Extracted data entries
--- START ---

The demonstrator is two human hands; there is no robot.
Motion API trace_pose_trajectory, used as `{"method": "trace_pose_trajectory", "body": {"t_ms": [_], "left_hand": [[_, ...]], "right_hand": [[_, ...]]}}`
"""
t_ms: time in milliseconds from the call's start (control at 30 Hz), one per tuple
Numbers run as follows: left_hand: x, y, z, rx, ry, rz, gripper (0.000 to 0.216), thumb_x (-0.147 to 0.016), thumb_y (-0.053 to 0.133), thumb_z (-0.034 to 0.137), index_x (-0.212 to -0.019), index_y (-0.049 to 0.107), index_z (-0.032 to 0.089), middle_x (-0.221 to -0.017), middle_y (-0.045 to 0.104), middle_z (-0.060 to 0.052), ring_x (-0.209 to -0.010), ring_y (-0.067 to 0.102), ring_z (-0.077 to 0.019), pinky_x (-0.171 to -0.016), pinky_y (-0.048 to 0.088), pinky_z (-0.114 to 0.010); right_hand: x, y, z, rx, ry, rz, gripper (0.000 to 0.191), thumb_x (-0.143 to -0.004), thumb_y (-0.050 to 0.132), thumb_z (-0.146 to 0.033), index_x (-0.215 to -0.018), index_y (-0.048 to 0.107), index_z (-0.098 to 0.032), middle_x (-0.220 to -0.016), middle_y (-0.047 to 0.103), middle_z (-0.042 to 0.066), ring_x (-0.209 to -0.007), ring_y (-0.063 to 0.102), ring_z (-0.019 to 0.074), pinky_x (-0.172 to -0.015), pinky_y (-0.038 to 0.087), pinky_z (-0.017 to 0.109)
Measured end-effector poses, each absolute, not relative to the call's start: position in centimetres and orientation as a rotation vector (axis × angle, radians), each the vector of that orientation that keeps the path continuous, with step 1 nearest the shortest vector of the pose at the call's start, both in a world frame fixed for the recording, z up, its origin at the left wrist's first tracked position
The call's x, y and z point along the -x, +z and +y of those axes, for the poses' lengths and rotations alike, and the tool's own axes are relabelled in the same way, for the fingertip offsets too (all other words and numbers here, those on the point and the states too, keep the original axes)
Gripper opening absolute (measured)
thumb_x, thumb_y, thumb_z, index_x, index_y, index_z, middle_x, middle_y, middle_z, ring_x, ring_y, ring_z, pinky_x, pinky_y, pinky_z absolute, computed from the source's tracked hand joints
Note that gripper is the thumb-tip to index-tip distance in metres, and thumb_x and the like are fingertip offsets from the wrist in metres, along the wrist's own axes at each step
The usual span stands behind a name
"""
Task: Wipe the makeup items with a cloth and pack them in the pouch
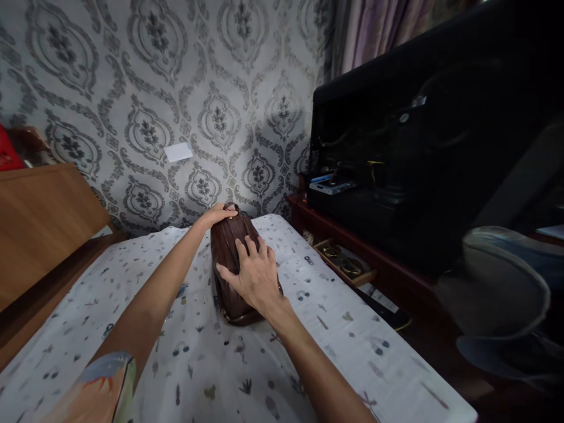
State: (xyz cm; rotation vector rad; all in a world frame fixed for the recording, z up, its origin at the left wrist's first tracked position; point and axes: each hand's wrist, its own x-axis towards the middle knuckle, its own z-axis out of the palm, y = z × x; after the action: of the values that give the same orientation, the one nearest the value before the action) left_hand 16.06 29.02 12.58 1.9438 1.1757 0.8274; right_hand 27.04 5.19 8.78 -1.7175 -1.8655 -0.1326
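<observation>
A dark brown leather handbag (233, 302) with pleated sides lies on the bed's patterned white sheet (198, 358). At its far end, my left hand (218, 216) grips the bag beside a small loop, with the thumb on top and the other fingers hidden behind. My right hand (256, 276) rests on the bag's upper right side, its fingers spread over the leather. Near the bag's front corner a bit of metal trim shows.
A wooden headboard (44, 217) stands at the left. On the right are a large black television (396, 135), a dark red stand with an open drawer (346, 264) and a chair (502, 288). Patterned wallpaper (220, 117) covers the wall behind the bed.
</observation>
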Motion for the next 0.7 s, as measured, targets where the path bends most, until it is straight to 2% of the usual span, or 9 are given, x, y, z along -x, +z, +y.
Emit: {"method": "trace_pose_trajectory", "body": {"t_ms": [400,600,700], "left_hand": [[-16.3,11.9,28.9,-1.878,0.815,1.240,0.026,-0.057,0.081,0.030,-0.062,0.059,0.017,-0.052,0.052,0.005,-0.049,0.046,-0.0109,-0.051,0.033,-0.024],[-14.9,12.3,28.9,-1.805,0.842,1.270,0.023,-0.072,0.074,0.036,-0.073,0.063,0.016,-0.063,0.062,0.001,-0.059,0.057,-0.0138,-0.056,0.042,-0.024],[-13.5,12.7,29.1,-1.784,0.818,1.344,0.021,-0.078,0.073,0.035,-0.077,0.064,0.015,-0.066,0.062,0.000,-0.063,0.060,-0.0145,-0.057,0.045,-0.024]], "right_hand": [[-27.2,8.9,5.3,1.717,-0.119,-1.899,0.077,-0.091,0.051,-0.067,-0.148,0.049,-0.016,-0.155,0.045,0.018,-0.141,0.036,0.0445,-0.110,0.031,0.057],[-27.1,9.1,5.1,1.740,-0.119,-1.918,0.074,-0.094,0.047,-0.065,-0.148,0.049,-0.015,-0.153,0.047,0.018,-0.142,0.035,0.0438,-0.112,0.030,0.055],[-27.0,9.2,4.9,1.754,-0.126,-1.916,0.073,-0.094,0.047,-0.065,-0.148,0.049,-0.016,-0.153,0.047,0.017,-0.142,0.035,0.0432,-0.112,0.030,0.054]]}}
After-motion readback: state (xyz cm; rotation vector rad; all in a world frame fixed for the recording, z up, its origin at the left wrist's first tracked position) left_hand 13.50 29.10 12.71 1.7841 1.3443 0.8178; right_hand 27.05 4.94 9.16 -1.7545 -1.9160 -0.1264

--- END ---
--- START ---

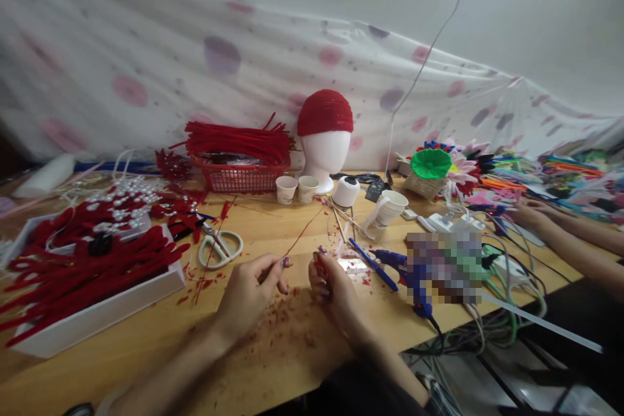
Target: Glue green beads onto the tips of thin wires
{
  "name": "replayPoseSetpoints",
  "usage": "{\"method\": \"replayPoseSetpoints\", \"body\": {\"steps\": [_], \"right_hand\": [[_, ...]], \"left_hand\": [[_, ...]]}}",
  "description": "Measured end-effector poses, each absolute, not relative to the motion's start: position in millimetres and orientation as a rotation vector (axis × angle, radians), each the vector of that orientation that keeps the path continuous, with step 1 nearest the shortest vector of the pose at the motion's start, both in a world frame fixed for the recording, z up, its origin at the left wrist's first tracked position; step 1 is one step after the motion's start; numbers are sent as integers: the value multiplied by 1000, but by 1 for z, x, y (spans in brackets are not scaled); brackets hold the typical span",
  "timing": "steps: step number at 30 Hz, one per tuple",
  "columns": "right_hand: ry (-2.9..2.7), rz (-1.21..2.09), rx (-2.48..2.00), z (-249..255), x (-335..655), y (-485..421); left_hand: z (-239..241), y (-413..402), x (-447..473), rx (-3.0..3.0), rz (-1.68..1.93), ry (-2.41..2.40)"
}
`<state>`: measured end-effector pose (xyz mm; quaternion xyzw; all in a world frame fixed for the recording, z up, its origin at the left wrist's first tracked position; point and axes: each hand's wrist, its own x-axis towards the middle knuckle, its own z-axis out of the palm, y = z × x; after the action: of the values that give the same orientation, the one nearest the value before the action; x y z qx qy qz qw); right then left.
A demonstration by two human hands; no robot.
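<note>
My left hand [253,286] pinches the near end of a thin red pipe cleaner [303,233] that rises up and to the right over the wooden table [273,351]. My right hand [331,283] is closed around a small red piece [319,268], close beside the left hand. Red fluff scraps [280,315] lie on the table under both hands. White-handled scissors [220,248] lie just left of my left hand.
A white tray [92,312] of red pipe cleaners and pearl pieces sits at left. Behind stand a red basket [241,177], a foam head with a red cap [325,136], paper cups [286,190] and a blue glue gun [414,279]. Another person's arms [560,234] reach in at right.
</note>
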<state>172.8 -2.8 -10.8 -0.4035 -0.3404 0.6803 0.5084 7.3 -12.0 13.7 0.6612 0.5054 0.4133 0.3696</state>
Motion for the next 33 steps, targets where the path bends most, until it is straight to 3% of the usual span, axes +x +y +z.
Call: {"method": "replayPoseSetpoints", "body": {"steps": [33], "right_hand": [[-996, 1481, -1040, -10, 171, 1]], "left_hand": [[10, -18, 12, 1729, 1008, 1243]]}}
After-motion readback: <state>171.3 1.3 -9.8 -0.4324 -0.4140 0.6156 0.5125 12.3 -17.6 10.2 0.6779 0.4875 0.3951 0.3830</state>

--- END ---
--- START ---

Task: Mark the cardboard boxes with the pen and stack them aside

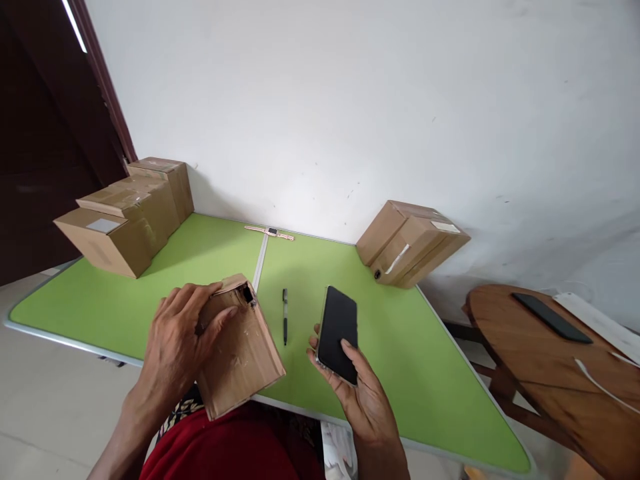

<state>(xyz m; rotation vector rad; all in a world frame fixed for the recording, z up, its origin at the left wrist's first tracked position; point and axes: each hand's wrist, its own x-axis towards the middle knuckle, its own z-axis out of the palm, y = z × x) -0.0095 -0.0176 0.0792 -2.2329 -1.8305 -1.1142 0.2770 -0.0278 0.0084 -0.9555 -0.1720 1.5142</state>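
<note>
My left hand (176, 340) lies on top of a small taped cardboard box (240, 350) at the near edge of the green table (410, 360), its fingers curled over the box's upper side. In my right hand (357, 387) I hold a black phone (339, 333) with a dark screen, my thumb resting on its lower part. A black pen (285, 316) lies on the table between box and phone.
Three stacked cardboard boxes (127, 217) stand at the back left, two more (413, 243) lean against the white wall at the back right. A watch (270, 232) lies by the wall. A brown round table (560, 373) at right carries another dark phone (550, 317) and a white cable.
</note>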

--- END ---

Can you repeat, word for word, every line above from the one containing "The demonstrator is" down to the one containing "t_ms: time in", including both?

_EXERCISE SOLUTION_.
The demonstrator is two human hands; there is no robot.
Motion API trace_pose_trajectory, used as `{"method": "trace_pose_trajectory", "body": {"t_ms": [_], "left_hand": [[_, ...]], "right_hand": [[_, ...]]}}`
"""
t_ms: time in milliseconds from the call's start (control at 30 Hz), one per tuple

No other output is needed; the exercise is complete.